The Global Rundown
Nairobi, Kenya, seeks new water sources amid faltering rainfall. The mayor of Flint, Michigan, pledges to fight “unwarranted” state oversight of the city’s water system. South Africa lifts its drought national disaster as dry conditions ease. New research shows that annual storm-related flood damages could double as coral reefs die off. Water service slowly returns across Puerto Rico, but problems remain.

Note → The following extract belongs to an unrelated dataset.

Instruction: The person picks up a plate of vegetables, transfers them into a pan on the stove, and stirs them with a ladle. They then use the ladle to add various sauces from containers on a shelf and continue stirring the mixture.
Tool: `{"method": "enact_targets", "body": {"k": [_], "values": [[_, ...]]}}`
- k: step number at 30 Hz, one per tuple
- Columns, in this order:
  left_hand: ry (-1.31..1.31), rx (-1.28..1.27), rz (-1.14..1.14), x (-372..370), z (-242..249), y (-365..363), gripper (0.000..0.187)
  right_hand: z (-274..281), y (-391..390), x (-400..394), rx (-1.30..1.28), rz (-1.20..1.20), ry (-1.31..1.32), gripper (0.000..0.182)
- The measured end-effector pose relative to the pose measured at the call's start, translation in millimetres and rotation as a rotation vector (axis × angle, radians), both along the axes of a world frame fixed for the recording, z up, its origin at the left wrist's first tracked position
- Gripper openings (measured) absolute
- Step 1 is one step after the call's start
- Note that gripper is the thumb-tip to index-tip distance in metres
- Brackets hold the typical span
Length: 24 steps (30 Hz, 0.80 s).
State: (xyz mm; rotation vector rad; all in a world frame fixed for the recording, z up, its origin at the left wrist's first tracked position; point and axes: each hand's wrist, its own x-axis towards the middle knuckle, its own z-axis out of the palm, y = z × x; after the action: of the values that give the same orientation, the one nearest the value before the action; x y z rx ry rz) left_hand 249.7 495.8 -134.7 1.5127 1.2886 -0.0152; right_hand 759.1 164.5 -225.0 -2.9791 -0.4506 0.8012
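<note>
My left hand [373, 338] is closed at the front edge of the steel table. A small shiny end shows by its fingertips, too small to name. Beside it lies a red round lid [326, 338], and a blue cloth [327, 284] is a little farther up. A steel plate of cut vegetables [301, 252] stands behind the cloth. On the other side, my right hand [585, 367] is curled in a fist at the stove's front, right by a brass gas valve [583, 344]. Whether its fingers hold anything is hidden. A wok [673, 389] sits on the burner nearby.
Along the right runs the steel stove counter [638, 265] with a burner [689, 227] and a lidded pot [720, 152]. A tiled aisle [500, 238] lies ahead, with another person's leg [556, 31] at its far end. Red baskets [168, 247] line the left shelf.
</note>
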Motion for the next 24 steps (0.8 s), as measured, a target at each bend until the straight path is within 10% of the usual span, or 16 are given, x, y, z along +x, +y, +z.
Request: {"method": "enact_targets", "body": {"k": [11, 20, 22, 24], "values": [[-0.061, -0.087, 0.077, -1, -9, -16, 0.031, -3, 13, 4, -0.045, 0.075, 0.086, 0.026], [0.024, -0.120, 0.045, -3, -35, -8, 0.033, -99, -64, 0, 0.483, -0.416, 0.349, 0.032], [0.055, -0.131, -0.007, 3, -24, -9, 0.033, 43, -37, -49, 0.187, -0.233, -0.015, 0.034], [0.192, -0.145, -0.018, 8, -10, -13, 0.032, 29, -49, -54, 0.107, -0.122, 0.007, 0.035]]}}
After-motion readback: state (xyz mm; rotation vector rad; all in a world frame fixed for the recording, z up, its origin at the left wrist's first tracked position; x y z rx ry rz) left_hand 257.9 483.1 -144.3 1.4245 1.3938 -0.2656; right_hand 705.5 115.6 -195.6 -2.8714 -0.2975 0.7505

“When there is a water shortage it is our children who suffer the most. It is good for our leaders to look for alternative sources of water.” –Damaris Kiarie, a resident of Nairobi, in reference to water shortages in Kenya’s capital. Nairobi receives the majority of its water from the Ndakaini dam, but the dam’s supply is proving inadequate as rains become less predictable. In response, the city hopes to harness nearby wetlands as a new water source. Reuters
Latest WaterNews from Circle of Blue
What’s Up With Water – June 11, 2018 – “What’s Up With Water” condenses the need-to-know news on the world’s water into a weekly snapshot. Coverage this week includes: Turkey’s postponement of filling the Ilisu Dam, rising water prices in Egypt, and changes in the speed of tropical cyclones.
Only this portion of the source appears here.